* _Task description_
Every line from the one containing "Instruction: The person" to the end of the listing below should be transcribed exactly, and no line outside that span should appear.

* _Dataset extract_
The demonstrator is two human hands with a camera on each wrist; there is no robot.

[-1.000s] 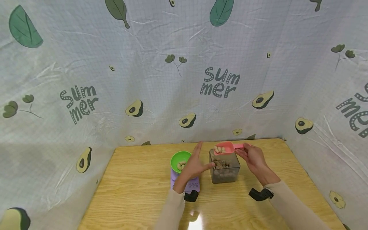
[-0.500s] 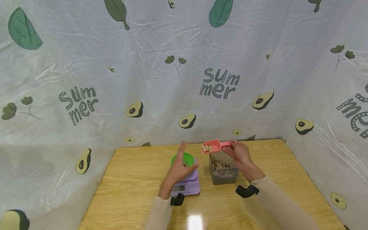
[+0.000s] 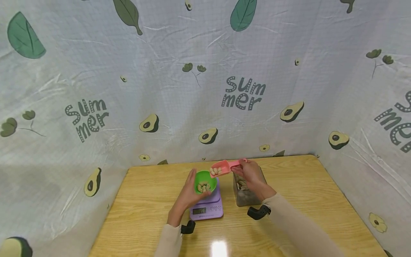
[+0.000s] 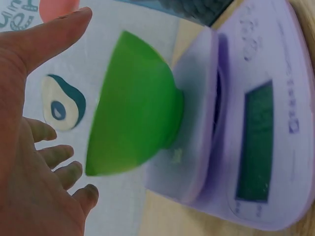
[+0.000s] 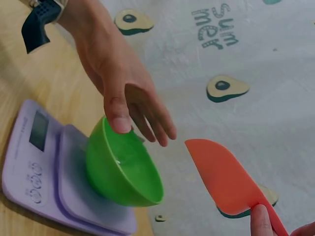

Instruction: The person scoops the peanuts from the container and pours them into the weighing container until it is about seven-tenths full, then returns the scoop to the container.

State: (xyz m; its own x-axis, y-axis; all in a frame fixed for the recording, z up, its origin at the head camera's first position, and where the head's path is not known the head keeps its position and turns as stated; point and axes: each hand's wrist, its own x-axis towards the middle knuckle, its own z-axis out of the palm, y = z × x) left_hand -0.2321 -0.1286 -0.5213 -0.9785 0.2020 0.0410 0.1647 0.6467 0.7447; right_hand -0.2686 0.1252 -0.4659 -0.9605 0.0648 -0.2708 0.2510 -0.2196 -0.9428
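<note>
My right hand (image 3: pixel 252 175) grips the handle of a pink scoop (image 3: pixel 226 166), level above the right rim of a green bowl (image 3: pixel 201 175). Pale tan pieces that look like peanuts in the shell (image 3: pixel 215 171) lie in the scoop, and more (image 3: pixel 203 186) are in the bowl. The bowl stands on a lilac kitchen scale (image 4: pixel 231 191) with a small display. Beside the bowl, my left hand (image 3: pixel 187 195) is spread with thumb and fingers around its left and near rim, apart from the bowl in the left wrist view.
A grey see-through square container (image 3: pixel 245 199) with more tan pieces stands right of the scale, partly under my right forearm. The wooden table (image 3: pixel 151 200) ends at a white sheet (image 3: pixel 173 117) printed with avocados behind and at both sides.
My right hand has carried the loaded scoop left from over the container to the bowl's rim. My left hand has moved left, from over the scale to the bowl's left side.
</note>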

* _Response below_
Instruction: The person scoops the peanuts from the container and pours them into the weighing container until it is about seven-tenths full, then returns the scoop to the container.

State: (xyz m; its own x-axis, y-axis; all in a frame fixed for the recording, z up, its origin at the head camera's first position, and where the head's path is not known the head keeps its position and turns as stated; point and axes: each hand's wrist, its own x-axis towards the middle knuckle, its own z-axis out of the palm, y = z × x) left_hand -0.2321 -0.1286 -0.5213 -0.9785 0.2020 0.0410 0.1647 0.6467 0.7447; right_hand -0.2686 0.1252 -0.4659 -0.9605 0.0648 -0.2708 0.2510 -0.2196 -0.9428
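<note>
My right hand (image 3: pixel 252 175) grips the handle of a pink scoop (image 3: pixel 226 166), level above the right rim of a green bowl (image 3: pixel 201 175). Pale tan pieces that look like peanuts in the shell (image 3: pixel 215 171) lie in the scoop, and more (image 3: pixel 203 186) are in the bowl. The bowl stands on a lilac kitchen scale (image 4: pixel 231 191) with a small display. Beside the bowl, my left hand (image 3: pixel 187 195) is spread with thumb and fingers around its left and near rim, apart from the bowl in the left wrist view.
A grey see-through square container (image 3: pixel 245 199) with more tan pieces stands right of the scale, partly under my right forearm. The wooden table (image 3: pixel 151 200) ends at a white sheet (image 3: pixel 173 117) printed with avocados behind and at both sides.
My right hand has carried the loaded scoop left from over the container to the bowl's rim. My left hand has moved left, from over the scale to the bowl's left side.
</note>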

Work on this exercise is complete.